龙门教被无忧王烧了个干净。他从围剿中逃出来,被沈山南斩断的胳膊刚接上还不太好使,重伤之际又碰见重彩,差点一鞭子卷在脖子上,一颗脑袋就此分家。
不过考虑到自己刚换的脸皮,还没用几天,有些不太想去死,所以最终还是没分成。
这大冬天没事找事干的武林大会在他预料中提前结束了,本来各大门派少说也得再呆半个月“长长见识、交流沟通”的,奈何被贺敬之搜查搜的人人自危,一结束全往家里跑。
初阳本来是想看看沈山南能杀多少人,再看看自己还得追杀哪些的。但是到了太原,莫名其妙的,他自己都还没反应过来,人就已经潜入武林盟了。

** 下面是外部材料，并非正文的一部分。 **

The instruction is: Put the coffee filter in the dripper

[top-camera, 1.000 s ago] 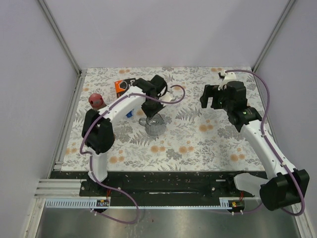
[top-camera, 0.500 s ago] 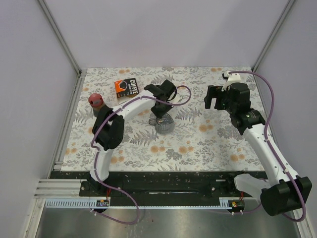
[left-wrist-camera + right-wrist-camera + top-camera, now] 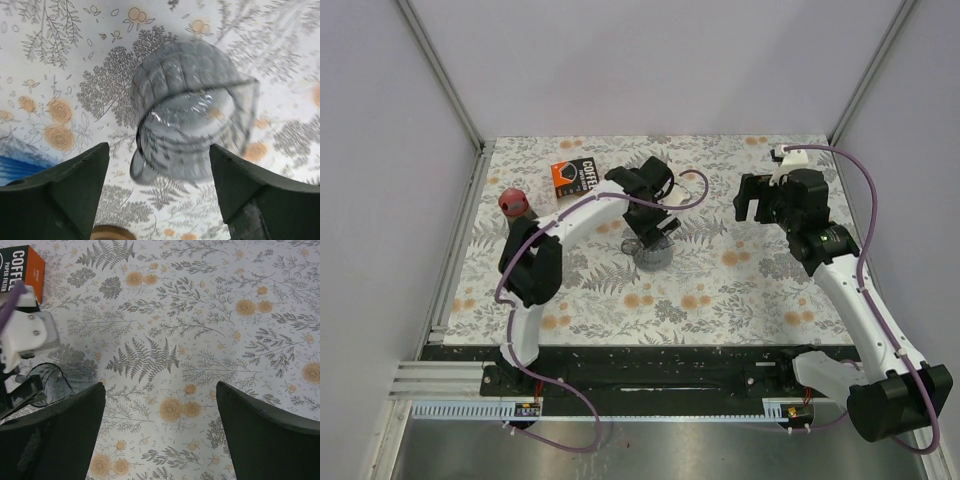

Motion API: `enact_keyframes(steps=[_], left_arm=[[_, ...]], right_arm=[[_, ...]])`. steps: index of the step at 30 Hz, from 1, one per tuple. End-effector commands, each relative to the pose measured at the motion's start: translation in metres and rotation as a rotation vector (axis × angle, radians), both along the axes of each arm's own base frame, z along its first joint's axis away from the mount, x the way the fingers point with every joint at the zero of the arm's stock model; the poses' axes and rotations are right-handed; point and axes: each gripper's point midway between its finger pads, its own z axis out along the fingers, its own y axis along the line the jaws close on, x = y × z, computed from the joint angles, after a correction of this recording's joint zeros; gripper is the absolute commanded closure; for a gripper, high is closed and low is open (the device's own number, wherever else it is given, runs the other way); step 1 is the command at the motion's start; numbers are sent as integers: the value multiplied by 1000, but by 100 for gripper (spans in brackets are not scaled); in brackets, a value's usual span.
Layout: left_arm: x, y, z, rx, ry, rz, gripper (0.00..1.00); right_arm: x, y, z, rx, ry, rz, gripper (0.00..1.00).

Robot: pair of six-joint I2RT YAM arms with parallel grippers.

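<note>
The dripper [image 3: 654,254] is a clear grey ribbed cone on the floral mat; in the left wrist view the dripper [image 3: 192,127] looks blurred and tilted. My left gripper [image 3: 655,230] hangs just above it, open, the jaws of the left gripper [image 3: 159,192] apart and touching nothing. An orange-and-black coffee paper filter box [image 3: 573,177] lies at the back left, and the box [image 3: 20,265] also shows in the right wrist view. No loose coffee filter shows. My right gripper [image 3: 756,205] hovers to the right, and the right gripper [image 3: 160,425] is open and empty.
A red round object [image 3: 514,202] stands near the mat's left edge. Something blue [image 3: 20,167] peeks in at the left of the left wrist view, and a brown round thing [image 3: 112,233] at its bottom. White walls with metal rails enclose the mat.
My left gripper carried the dripper a little to the right, then opened and let it go. The right arm shifted slightly right and stayed open.
</note>
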Motion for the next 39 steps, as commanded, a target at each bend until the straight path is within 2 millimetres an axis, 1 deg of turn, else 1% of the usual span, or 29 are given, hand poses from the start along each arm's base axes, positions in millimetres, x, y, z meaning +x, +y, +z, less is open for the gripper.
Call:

本想着来都来了,就吓吓小少爷、撩撩沈山南,给他们一个“惊喜”.......
结果真是好大一个“惊喜”。
“你身上有血,很臭。”沈山南突然道。
初阳皮笑肉不笑,眼中泛起杀意:“闻不惯,就把你的鼻子割给我吧。”
沈山南搁下笔,慢慢回头。
初阳半蹲在窗口,背对着月亮,眸光中闪着冷意,像一只巨大的食肉的蝙蝠。
沈山南垂眸想了想,似乎在认真思考,然而下一瞬骤然探身,五指如钢爪般抓向初阳的脚踝。
初阳反应很快,直接抽刀想剁了他的手臂,但不仅是他熟知沈山南的武功,记忆恢复后的沈山南对他的招式更是了如指掌——尤其一声裂帛声后,露出他从脚踝一直蔓延到大腿、血肉模糊的鞭伤。

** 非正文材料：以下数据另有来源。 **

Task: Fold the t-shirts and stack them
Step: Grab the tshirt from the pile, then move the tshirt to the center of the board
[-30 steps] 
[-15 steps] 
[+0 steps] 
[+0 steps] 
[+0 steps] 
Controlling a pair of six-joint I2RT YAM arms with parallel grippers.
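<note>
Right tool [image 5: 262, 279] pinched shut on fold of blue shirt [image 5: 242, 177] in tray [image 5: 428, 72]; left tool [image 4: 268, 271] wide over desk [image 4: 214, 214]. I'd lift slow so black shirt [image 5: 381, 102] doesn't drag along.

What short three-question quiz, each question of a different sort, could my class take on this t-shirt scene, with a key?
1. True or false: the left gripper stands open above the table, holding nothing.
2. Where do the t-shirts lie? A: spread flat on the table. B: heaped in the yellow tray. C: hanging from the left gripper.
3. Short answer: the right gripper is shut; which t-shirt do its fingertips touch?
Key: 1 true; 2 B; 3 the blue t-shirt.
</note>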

因为使劲,结痂的地方又渗出血,顷刻间浸湿了一大片衣服。
沈山南将他的刀荡开,小声:“嘘。”
初阳嘴角的笑容咧得更大了,带着令人脊背发凉的兴奋,似乎半点不在乎这里是武林盟,闹出动静来危险的是自己。
又是几下无声的对招。沈山南也不是什么正常人,初阳的刀在他脑袋边划过,稍慢一瞬就能割下他的耳朵,他却依旧面无表情、毫不在意的模样,忽然问:“你不冷吗?”
初阳眯着眼,笑道:“我有披别人的皮,怎么会冷呢?”
沈山南又不说话了。
时间太久了,即便是沈山南脱离药人身份,业已过去五年多。
初阳从一个沉默寡言的小变|态,变成了能跟他顶嘴的小变|态,沈山南却习惯了沉默,以至于一时间不知道该说什么。

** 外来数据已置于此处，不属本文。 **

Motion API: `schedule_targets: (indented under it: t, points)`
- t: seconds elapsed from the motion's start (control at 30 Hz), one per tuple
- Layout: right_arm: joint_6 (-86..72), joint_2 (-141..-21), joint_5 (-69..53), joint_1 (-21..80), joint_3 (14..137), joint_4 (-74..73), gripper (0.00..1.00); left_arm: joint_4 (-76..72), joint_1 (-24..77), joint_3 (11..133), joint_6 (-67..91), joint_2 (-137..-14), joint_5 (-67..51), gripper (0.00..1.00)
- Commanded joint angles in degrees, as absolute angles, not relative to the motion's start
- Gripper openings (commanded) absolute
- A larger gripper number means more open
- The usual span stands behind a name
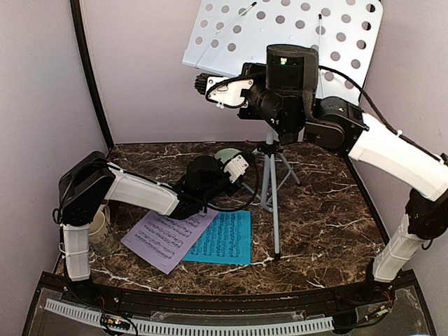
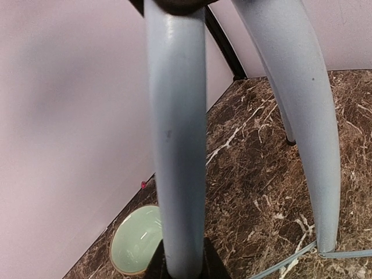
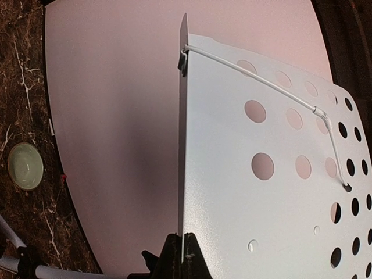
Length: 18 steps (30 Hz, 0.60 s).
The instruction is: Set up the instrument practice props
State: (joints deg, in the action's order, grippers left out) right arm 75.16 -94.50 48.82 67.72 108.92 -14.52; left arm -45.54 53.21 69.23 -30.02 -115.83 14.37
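The silver music stand has its pole at the table's middle and its perforated grey tray high at the back. My left gripper is low by the stand's feet, shut on one stand leg, which runs up between its fingertips. My right gripper is raised and shut on the tray's thin edge in the right wrist view. The lilac sheet and the bright-blue sheet lie flat side by side, near the front. The metronome is not in view.
A pale-green bowl sits at the back behind the left gripper, and shows in both wrist views. A cream mug stands at the left, partly hidden by the left arm. A second stand leg is right of the held one.
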Motion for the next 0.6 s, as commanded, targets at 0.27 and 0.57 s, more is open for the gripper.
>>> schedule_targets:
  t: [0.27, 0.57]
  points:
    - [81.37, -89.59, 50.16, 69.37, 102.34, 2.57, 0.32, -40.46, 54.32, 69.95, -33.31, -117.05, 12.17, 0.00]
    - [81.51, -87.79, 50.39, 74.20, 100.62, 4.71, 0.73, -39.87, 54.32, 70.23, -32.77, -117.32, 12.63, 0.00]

有点麻烦,要不先揍一顿熟悉熟悉?沈山南不是很确定的想。
他几乎从未为什么事迟疑,但此刻却迟疑了,因为本性告诉他揍一顿,理性、尤其是与撒娇一把好手的夏知之接触后,他养成了一些极其片面的认知:比如以为富贵人家的小少爷都是娇滴滴的,碰一下会哭会闹,还会生气。
已知初阳等于名门少爷,且少爷等于会哭会闹,得:初阳等于会哭会闹。